Tip: Write for a general audience—no jargon unless you define it.


**Instructor note:** each section must reference at least one visual.

## Optional: save plots as images in Colab

### ️ Required if you are building a website
Save at least **two** plots as PNG files with clear filenames.
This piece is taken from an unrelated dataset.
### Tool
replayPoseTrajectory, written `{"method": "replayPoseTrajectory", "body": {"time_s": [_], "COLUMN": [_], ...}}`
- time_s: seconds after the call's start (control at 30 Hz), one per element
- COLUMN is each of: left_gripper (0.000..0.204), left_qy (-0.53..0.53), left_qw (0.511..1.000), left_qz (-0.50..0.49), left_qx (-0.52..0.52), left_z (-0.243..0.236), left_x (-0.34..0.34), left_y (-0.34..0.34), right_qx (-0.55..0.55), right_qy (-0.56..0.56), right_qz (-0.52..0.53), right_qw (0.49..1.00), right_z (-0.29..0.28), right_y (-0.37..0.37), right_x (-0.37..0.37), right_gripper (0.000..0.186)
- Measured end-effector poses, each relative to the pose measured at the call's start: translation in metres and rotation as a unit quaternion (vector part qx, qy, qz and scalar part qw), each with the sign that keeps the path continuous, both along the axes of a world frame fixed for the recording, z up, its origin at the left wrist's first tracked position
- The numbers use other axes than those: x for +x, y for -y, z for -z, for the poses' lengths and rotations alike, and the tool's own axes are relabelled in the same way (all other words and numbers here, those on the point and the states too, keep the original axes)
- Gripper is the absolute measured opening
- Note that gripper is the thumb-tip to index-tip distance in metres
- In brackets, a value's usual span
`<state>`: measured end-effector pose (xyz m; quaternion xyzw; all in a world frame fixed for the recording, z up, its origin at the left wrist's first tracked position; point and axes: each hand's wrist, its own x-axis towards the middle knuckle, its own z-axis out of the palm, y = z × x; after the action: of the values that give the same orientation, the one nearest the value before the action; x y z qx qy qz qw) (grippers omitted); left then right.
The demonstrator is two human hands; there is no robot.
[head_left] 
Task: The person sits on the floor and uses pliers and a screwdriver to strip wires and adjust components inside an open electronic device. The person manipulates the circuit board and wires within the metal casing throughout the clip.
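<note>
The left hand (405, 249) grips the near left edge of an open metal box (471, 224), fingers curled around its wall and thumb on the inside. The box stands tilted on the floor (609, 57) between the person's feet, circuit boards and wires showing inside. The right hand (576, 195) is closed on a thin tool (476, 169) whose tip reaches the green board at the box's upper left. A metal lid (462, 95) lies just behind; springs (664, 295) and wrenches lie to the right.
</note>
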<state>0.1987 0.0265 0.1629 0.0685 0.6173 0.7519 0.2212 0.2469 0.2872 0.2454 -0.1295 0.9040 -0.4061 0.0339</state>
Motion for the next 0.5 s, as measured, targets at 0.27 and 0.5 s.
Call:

In Colab, you can check they saved by running `!ls`.


In [None]:

# TODO (STUDENTS):
# Save two figures as PNG files.
# Example:
# fig = ...
# fig.savefig("trend_plot.png", dpi=200, bbox_inches="tight")

In [None]:
# Explanation:
# - Goal: Run and understand the steps below
# - What you should check after running:
#   1) The output has the expected shape/columns
#   2) The values look reasonable (no obvious NaNs or impossible values)
#   3) Any figures have clear titles/labels and are saved to disk when required
#
# How to read this code:
# - Imports / configuration come first
# - Then we compute intermediate variables (feature engineering)
# - Then we summarize / visualize
# - Finally, we write a short interpretation in Markdown below the figure/table

# SOLUTION (INSTRUCTOR): Example implementation scaffold
import numpy as np
import matplotlib.pyplot as plt

num_cols = df_use.select_dtypes(include=[np.number]).columns.tolist()
print("Numeric columns:", num_cols[:10])

# Choose columns safely
col = num_cols[0]
fig, ax = plt.subplots(figsize=(10,4))  # Create a plot for interpretation / reporting
df_use[col].plot(ax=ax)  # Create a plot for interpretation / reporting
ax.set_title(f"Example plot for {col}")
ax.set_xlabel("Date")
ax.set_ylabel("Value")
fig.tight_layout()
plt.show()  # Create a plot for interpretation / reporting

In [None]:
# plt.savefig('plot1.png', dpi=200, bbox_inches='tight')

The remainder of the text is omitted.